The intensified environmental surveillance for polio, which was essential for management of the event, led to the development of a novel approach, implementation of a qRT-PCR assay specific to the outbreak virus. Together with modifying the testing algorithm, this allowed testing a large number of samples to be tested and result produced within a few days. The plaque and qRT-PCR assays are very precise and quantitative when used on pure viral stocks or on spiked negative sewage samples [15]. Although they are less precise when used on positive sewage samples, because of their variable contents [3], they were still very useful in assessing the intensity of virus circulation in different communities. This approach had not been used in previous outbreak investigations and allowed identification of the most affected communities and the epicentre of the silent outbreak. For example, in Rahat we continuously obtained a few hundred plaques per mL of concentrated sewage (after correcting for the dilution factor) while in Kiryat Gat the numbers ranged between less than 10 and up to 80. Thus, we estimated that the number of WPV1 excretors in Rahat may reach hundreds and may be much higher than in Kiryat Gat. These estimates were later confirmed by a stool survey that assessed the prevalence of WPV1 excretion among subpopulations (data not shown). WPV1 circulation was probably propagated by the accumulation of a large cohort of children who had been immunised only with IPV, and not with a combination of IPV and OPV, since 2005 [13]. The qRT-PCR assay replaced the plaque assay for quantification of WPV1-SOAS excretion after the beginning of the immunisation campaign since the plaque assay was unable to distinguish between WPV1-SOAS and the Sabin 1 and 3 vaccine strains found at high concentration in the sewage.

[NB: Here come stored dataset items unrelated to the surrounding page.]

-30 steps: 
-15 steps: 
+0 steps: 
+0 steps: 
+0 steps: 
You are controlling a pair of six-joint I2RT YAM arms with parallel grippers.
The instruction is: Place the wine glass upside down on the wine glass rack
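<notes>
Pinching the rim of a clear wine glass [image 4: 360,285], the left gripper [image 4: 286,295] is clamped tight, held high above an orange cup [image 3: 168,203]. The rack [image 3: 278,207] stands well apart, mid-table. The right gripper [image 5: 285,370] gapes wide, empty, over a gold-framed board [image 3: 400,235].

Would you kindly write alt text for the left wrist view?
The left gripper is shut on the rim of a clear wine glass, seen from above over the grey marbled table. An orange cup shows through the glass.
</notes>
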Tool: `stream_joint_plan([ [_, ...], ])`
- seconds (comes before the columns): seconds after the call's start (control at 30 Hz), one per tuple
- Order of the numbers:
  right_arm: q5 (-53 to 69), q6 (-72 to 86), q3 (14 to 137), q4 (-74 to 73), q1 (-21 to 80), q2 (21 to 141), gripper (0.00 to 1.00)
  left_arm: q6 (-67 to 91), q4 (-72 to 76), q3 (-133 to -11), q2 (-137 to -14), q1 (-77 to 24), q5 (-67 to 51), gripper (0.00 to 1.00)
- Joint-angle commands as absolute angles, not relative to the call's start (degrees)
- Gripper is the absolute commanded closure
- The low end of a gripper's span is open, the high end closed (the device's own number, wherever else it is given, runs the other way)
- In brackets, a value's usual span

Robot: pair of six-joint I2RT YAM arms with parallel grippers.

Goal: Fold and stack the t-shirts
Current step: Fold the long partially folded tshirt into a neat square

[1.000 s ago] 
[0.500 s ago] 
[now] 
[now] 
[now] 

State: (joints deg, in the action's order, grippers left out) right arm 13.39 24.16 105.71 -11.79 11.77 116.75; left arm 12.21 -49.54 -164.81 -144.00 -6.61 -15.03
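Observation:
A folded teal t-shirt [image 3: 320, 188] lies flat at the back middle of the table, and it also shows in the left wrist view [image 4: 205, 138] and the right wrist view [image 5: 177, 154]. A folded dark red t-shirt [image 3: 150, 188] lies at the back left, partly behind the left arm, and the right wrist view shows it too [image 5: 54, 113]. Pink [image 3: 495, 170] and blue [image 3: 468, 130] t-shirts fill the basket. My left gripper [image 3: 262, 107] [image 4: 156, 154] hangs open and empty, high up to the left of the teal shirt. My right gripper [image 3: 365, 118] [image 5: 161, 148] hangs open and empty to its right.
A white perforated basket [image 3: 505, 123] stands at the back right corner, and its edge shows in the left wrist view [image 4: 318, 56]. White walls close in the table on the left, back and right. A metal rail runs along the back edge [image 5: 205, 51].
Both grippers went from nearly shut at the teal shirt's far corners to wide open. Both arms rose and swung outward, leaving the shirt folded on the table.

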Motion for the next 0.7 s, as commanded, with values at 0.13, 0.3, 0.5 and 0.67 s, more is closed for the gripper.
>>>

While no paralytic poliomyelitis cases were identified, the epidemiological picture that unfolded by the intensified environmental surveillance, including sample collection from sewage upstream lines, was very detailed with regard to virus circulation in different communities. This included persistently positive sites (mostly with a high number of plaques and corresponding low Ct values in the qRT-PCR), with sustained virus transmission rates and intermittently positive sites (lower number of plaques and higher Ct values), which indicated either a lower rate of virus transmission or occasional importations by visitors or dayworkers from Rahat (involved in various types of work), who we assume were a possible source of the virus found in the sewage. On the basis of intensive sewage surveillance using semi-quantitative methods, we speculated that the epicentre of the outbreak was in the Bedouin communities in southern Israel, in which sustained transmission has occurred. These findings have prompted an IPV catch-up campaign among Bedouin communities to minimise the already low risk for clinical poliomyelitis and to initiate bOPV supplemental immunisation to communities in southern Israel before introducing the campaign to the rest of the country.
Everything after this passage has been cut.